### Your instructions
Set the data down again, exactly as it reads, but without the pictures.

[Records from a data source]
★ ★ ★ ★ ★ ★ ★

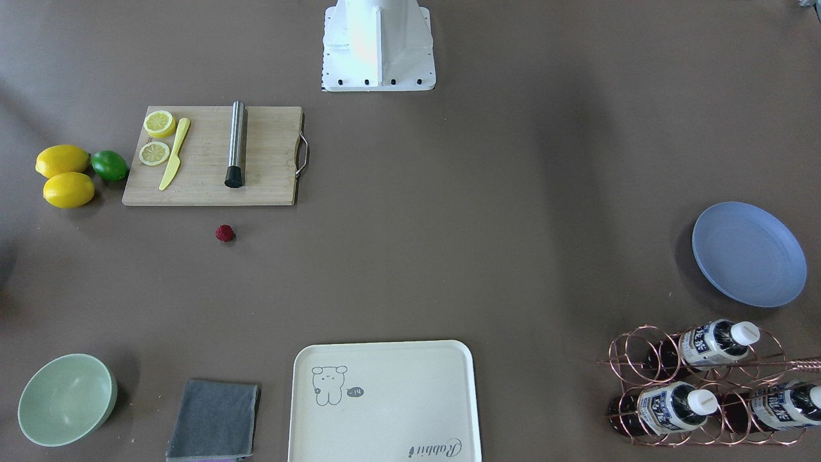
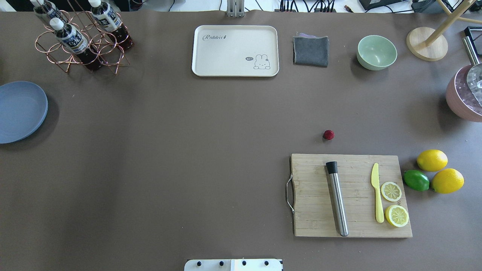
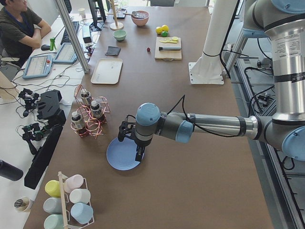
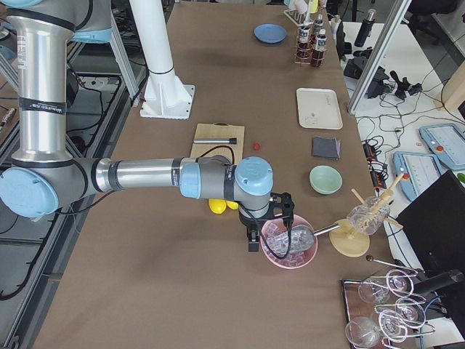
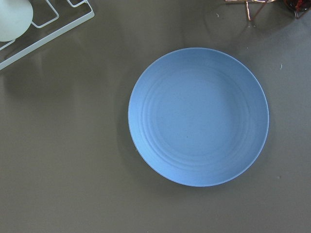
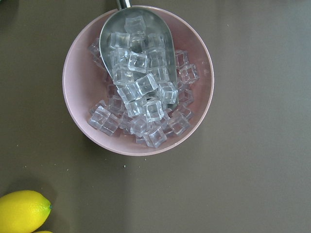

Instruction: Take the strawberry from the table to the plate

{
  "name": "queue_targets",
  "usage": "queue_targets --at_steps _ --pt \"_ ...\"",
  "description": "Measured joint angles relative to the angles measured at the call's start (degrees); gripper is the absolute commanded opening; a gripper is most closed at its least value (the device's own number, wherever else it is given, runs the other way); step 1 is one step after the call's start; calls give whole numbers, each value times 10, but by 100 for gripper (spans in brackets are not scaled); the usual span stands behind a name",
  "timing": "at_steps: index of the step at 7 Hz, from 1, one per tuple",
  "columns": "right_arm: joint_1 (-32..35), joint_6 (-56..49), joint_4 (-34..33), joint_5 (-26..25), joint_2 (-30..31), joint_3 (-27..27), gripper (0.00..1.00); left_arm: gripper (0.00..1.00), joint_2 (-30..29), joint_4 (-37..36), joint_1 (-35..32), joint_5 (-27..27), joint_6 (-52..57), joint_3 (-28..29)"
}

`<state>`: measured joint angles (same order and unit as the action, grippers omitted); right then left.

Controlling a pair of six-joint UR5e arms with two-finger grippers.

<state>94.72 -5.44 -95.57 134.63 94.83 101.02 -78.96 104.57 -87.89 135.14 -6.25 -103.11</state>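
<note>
The left arm (image 3: 209, 125) extends over the brown surface (image 2: 188, 150) and holds the left jaws directly above the blue-grey plate (image 5: 199, 116), clear of it. The views do not show how far these jaws are parted, nor whether they grip anything.

Just beyond the left jaws stands a copper wire rack (image 2: 81, 49) of bottles. Toward the right jaws, along the far edge of the surface, lie a cream tray (image 2: 233, 52), a grey cloth (image 2: 310, 51) and a pale green bowl (image 2: 376, 52).

The strawberry (image 2: 328, 134) rests on the bare surface, well apart from both jaws and nearer the right ones. It lies just beside the far edge of the wooden cutting board (image 2: 312, 203). Two lemons (image 2: 432, 160) and a lime (image 2: 416, 180) lie between the board and the right jaws.

The right arm (image 4: 138, 177) holds the right jaws above a pink bowl (image 6: 77, 97) of ice cubes (image 6: 141, 97). Their opening cannot be told either. Past the far edge of the surface a person (image 3: 19, 24) sits at a desk.
</note>
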Motion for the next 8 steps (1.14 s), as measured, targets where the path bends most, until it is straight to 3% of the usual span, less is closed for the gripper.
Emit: queue_targets --at_steps 2,5,6,8 --pt "-2 2 0 2 -1 5 100 97 -16 21 1 -1 1 41" --pt "-20 46 0 22 -4 20 100 96 -108 165 36 -1 -4 243" --pt "-31 60 1 28 -6 24 100 92 -133 187 60 -11 -6 283" --pt "-51 84 14 32 -11 26 100 89 -164 206 114 -68 -32 316"
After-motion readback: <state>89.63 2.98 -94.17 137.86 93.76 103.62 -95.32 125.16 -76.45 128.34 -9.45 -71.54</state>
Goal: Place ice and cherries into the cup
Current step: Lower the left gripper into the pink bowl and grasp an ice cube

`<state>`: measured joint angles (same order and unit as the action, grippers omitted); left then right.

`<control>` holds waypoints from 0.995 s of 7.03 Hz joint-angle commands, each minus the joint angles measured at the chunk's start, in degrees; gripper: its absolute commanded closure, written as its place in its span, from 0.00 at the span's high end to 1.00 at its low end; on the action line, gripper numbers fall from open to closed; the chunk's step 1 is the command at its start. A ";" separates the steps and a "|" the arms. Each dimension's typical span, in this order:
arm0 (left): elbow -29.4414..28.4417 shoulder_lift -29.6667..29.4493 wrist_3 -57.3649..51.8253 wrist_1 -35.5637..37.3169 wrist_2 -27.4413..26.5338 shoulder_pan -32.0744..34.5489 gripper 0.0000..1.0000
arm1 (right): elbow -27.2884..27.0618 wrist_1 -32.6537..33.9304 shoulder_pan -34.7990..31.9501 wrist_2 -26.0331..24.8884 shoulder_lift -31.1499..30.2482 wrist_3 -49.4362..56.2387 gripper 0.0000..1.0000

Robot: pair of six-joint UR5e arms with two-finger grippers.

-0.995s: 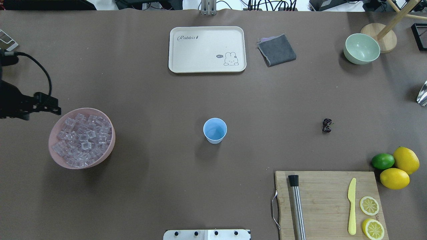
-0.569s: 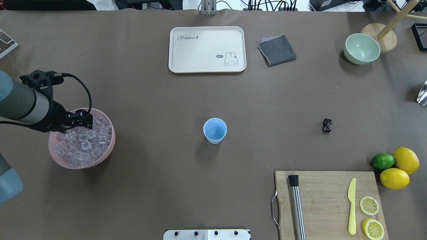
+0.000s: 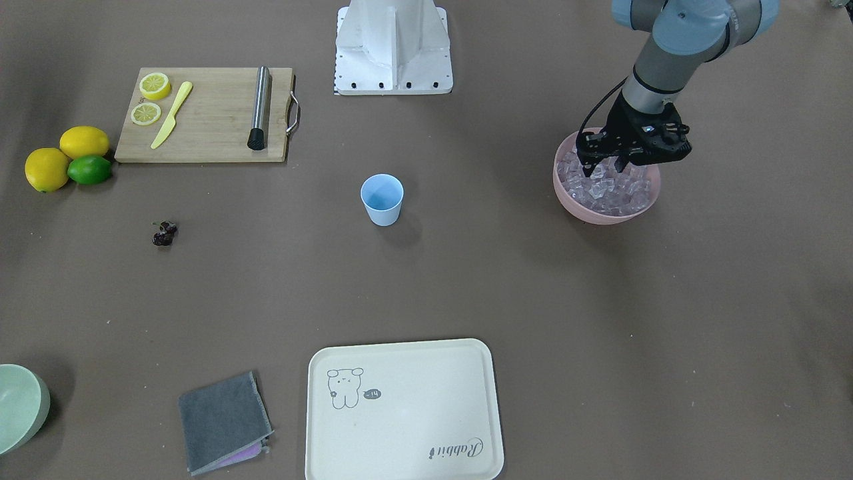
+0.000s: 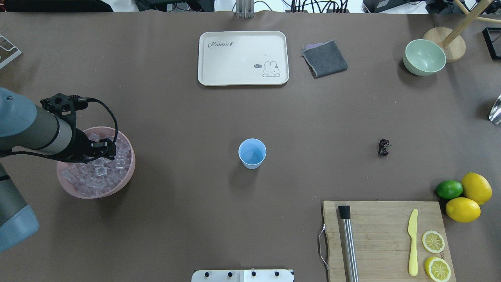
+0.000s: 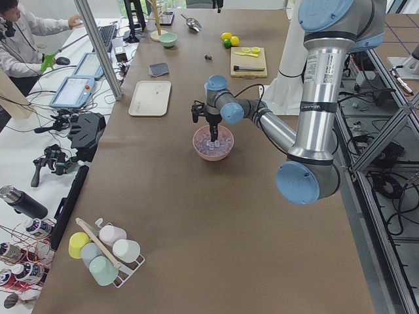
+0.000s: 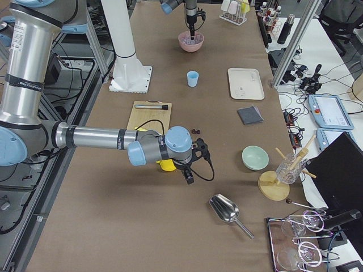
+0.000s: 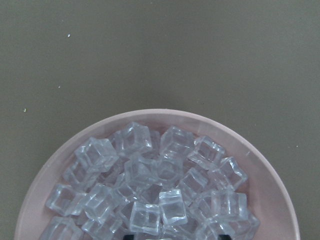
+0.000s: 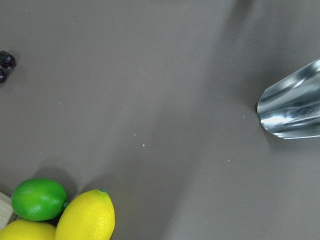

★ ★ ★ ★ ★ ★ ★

### Written response
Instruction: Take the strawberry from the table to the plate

{
  "name": "queue_targets",
  "usage": "queue_targets --at_steps _ --pt \"_ ...\"",
  "description": "Measured joint angles relative to the angles measured at the call's start (degrees); gripper is the absolute commanded opening; a gripper is most closed at its least value (the device's own number, wherever else it is given, runs the other way); step 1 is one step after the call's start; calls give whole numbers, each value times 10, but by 100 for gripper (spans in brackets are not scaled); the usual span stands behind a name",
  "timing": "at_steps: index of the step at 7 Hz, from 1, one per tuple",
  "columns": "right_arm: joint_1 (-32..35), joint_6 (-56..49), joint_4 (-34..33), joint_5 (-26..25), joint_2 (-30..31), joint_3 (-27..27), gripper (0.00..1.00); left_arm: gripper (0.00..1.00), joint_2 (-30..29), joint_4 (-37..36), joint_1 (-35..32), joint_5 (-27..27), joint_6 (-52..57), joint_3 (-28..29)"
}

`<state>`: measured joint angles (same order and unit as the action, grippers omitted); right then left.

Controlling a pair of six-joint UR5e arms with two-finger grippers.

<state>94.72 -5.44 -95.57 134.63 94.83 101.02 -78.96 104.57 -87.89 135.14 -6.25 -103.11</state>
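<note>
The left arm (image 3: 209, 125) extends over the brown surface (image 2: 188, 150) and holds the left jaws directly above the blue-grey plate (image 5: 199, 116), clear of it. The views do not show how far these jaws are parted, nor whether they grip anything.

Just beyond the left jaws stands a copper wire rack (image 2: 81, 49) of bottles. Toward the right jaws, along the far edge of the surface, lie a cream tray (image 2: 233, 52), a grey cloth (image 2: 310, 51) and a pale green bowl (image 2: 376, 52).

The strawberry (image 2: 328, 134) rests on the bare surface, well apart from both jaws and nearer the right ones. It lies just beside the far edge of the wooden cutting board (image 2: 312, 203). Two lemons (image 2: 432, 160) and a lime (image 2: 416, 180) lie between the board and the right jaws.

The right arm (image 4: 138, 177) holds the right jaws above a pink bowl (image 6: 77, 97) of ice cubes (image 6: 141, 97). Their opening cannot be told either. Past the far edge of the surface a person (image 3: 19, 24) sits at a desk.
</note>
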Motion for the next 8 steps (1.14 s), as measured, targets where the path bends most, until it is straight to 3% of the usual span, less is closed for the gripper.
Emit: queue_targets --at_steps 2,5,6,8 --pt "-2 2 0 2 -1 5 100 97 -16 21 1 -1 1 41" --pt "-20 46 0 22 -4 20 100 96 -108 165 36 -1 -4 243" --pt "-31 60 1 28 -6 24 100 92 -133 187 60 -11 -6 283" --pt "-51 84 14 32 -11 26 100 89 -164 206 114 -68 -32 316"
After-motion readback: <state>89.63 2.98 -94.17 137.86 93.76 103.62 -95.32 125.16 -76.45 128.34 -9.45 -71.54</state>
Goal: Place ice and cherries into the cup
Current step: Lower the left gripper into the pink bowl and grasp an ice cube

`<state>`: measured joint angles (same order and unit as the action, grippers omitted); left then right.

`<control>` holds waypoints from 0.995 s of 7.03 Hz joint-angle commands, each minus the joint angles measured at the chunk's start, in degrees; gripper: its absolute commanded closure, written as its place in its span, from 0.00 at the span's high end to 1.00 at its low end; on the action line, gripper numbers fall from open to closed; the chunk's step 1 is the command at its start. A ";" separates the steps and a "|" the arms. Each dimension's typical span, in this order:
arm0 (left): elbow -29.4414..28.4417 shoulder_lift -29.6667..29.4493 wrist_3 -57.3649..51.8253 wrist_1 -35.5637..37.3169 wrist_2 -27.4413..26.5338 shoulder_pan -32.0744..34.5489 gripper 0.0000..1.0000
arm1 (right): elbow -27.2884..27.0618 wrist_1 -32.6537..33.9304 shoulder_pan -34.7990..31.9501 wrist_2 -26.0331..24.8884 shoulder_lift -31.1499..30.2482 wrist_3 -49.4362..56.2387 gripper 0.0000..1.0000

Robot: pair of six-joint UR5e arms with two-finger grippers.

-0.995s: 
-0.569s: 
+0.000s: 
+0.000s: 
+0.000s: 
+0.000s: 
+0.000s: 
+0.000s: 

The exercise is done, with nothing more to add.